■ **Assigned task**: When you reach the line containing "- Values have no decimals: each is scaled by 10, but" in the entries below, begin reproducing lines exactly, and stop once the line containing "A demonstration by" is done.

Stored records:

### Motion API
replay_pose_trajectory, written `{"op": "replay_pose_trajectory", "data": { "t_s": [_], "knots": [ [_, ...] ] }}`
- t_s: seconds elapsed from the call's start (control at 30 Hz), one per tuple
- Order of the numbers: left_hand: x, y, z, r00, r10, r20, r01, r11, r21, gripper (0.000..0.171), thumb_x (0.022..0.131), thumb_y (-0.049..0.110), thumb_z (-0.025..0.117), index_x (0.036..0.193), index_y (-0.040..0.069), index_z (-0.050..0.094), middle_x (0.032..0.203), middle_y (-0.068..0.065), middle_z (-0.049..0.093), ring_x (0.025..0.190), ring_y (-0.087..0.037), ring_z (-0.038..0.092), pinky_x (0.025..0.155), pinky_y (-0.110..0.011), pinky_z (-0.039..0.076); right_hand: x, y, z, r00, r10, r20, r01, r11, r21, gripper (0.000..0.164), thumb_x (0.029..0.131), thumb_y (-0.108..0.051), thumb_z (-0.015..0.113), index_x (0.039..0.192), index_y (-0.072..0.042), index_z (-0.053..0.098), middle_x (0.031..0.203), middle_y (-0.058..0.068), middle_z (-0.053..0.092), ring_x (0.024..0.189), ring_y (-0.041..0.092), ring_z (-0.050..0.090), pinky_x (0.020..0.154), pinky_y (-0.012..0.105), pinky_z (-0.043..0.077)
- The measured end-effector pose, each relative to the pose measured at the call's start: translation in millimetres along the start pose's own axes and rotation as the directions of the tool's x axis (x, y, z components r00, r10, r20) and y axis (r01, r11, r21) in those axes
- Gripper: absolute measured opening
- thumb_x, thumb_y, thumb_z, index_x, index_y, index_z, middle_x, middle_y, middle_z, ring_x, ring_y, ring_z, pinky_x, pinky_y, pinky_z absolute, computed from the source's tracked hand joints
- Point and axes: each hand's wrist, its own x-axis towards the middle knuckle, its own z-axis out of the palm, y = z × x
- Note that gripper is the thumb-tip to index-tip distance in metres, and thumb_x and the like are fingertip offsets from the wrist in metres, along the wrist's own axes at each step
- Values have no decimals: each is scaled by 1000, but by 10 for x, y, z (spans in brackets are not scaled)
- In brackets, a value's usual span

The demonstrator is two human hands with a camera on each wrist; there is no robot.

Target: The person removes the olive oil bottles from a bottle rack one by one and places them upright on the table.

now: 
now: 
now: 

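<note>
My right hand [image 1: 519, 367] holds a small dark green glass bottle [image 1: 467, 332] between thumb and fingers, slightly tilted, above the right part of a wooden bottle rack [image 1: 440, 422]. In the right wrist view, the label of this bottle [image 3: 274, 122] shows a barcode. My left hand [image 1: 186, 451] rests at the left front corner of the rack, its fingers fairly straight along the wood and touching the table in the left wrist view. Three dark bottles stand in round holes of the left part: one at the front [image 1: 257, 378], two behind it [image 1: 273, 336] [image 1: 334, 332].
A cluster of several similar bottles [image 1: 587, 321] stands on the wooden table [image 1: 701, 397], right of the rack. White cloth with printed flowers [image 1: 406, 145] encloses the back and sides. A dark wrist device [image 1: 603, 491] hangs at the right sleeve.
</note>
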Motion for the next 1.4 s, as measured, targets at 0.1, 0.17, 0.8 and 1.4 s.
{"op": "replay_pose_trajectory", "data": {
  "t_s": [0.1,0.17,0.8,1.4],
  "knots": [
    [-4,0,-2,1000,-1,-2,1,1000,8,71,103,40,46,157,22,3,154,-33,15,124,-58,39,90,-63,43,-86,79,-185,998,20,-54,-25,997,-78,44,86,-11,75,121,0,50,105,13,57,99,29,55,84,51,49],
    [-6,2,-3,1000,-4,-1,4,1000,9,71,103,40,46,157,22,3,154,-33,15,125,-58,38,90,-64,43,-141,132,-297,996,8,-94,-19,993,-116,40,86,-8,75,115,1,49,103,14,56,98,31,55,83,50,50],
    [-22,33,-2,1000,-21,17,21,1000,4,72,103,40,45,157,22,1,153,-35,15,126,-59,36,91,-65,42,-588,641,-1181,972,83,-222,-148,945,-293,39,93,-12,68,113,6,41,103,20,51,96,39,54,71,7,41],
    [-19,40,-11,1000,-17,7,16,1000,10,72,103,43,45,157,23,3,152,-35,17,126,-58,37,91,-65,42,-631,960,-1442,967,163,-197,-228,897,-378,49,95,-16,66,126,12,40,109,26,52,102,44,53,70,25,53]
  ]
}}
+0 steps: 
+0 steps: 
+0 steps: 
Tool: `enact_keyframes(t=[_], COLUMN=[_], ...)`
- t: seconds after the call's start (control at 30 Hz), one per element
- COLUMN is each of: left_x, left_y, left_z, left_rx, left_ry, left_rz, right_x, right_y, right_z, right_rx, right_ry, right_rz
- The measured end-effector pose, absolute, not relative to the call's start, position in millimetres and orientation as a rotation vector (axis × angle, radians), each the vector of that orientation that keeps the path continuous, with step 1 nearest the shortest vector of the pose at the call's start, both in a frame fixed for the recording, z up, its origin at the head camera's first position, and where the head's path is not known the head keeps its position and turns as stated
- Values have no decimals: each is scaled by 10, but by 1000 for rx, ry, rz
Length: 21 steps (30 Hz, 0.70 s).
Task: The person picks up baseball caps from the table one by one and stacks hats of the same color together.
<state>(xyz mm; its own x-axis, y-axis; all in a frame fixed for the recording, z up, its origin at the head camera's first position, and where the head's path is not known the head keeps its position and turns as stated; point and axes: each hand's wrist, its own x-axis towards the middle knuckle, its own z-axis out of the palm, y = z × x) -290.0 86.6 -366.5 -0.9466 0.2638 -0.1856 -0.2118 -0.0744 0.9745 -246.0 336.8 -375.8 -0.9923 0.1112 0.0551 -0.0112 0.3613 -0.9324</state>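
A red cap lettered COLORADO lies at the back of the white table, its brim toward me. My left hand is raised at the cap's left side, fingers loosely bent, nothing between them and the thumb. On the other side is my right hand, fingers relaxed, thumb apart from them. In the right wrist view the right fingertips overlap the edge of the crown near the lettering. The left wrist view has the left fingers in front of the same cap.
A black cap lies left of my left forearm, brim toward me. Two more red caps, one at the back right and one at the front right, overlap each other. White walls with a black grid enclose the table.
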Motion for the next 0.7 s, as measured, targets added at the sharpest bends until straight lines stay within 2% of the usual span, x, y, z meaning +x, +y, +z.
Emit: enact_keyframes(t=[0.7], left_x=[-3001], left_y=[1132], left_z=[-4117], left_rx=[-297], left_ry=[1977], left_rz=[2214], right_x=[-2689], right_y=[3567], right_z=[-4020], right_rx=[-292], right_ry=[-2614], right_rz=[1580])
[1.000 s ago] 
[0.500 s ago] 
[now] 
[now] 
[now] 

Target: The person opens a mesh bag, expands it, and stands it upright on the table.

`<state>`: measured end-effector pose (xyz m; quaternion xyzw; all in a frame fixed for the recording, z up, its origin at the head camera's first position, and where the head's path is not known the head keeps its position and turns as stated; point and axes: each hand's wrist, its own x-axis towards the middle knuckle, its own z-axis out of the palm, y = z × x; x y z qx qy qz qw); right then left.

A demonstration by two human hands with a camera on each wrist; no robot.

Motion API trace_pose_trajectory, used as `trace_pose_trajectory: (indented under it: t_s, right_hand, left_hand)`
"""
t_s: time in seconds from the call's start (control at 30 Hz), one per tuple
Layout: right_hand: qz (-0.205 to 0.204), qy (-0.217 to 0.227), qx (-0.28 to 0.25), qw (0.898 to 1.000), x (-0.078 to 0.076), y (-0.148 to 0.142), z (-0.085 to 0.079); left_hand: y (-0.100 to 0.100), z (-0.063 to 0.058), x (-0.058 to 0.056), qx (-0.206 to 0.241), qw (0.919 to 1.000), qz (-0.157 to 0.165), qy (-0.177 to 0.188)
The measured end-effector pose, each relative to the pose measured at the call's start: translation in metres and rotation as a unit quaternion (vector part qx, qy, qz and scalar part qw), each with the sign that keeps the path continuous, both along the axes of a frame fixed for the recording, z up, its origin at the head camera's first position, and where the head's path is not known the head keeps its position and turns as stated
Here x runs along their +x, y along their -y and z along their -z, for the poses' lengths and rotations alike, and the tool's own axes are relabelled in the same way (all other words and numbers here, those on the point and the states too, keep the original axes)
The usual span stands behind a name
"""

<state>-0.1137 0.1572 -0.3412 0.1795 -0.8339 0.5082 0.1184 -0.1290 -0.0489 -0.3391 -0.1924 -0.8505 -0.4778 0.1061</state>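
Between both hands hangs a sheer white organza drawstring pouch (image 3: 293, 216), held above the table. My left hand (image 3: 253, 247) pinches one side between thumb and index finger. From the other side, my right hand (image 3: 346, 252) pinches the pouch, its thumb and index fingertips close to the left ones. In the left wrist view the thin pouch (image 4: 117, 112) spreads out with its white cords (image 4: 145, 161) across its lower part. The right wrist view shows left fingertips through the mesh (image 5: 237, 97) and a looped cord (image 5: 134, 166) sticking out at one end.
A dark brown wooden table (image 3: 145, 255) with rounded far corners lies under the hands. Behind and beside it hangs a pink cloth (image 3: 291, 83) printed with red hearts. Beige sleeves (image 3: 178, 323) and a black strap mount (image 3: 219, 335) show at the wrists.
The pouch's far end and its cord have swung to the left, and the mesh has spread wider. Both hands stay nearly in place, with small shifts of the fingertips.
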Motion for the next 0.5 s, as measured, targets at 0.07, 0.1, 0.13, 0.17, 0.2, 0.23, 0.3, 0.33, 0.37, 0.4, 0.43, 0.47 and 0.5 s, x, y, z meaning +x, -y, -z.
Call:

■ **Problem solution**:
- Values have no decimals: each is scaled by 10, but by 1000 for rx, ry, rz
Length: 21 steps (30 Hz, 0.70 s).
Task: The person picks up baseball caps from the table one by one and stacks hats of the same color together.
<state>(xyz mm; its own x-axis, y-axis; all in a frame fixed for the recording, z up, its origin at the head camera's first position, and where the head's path is not known the head keeps its position and turns as stated; point and axes: each hand's wrist, its own x-axis towards the middle knuckle, its own z-axis out of the palm, y = z × x) -290.0 86.6 -366.5 -0.9466 0.2638 -0.1856 -0.2118 -0.0744 0.9745 -246.0 336.8 -375.8 -0.9923 0.1112 0.0551 -0.0112 0.3613 -0.9324</state>
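A red cap lettered COLORADO lies at the back of the white table, its brim toward me. My left hand is raised at the cap's left side, fingers loosely bent, nothing between them and the thumb. On the other side is my right hand, fingers relaxed, thumb apart from them. In the right wrist view the right fingertips overlap the edge of the crown near the lettering. The left wrist view has the left fingers in front of the same cap.
A black cap lies left of my left forearm, brim toward me. Two more red caps, one at the back right and one at the front right, overlap each other. White walls with a black grid enclose the table.
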Motion for the next 0.7 s, as measured, targets added at the sharpest bends until straight lines stay within 2% of the usual span, x, y, z meaning +x, +y, +z.
Emit: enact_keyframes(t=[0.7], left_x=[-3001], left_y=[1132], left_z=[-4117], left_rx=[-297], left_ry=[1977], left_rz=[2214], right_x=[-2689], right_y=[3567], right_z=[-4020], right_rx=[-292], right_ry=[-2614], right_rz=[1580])
[1.000 s ago] 
[0.500 s ago] 
[now] 
[now] 
[now] 

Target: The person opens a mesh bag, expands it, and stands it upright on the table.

`<state>`: measured end-effector pose (xyz m; quaternion xyzw; all in a frame fixed for the recording, z up, its origin at the head camera's first position, and where the head's path is not known the head keeps its position and turns as stated; point and axes: each hand's wrist, its own x-axis towards the middle knuckle, its own z-axis out of the palm, y = z × x; x y z qx qy qz qw); right then left.

A demonstration by two human hands with a camera on each wrist; no robot.

The required output has been given in full.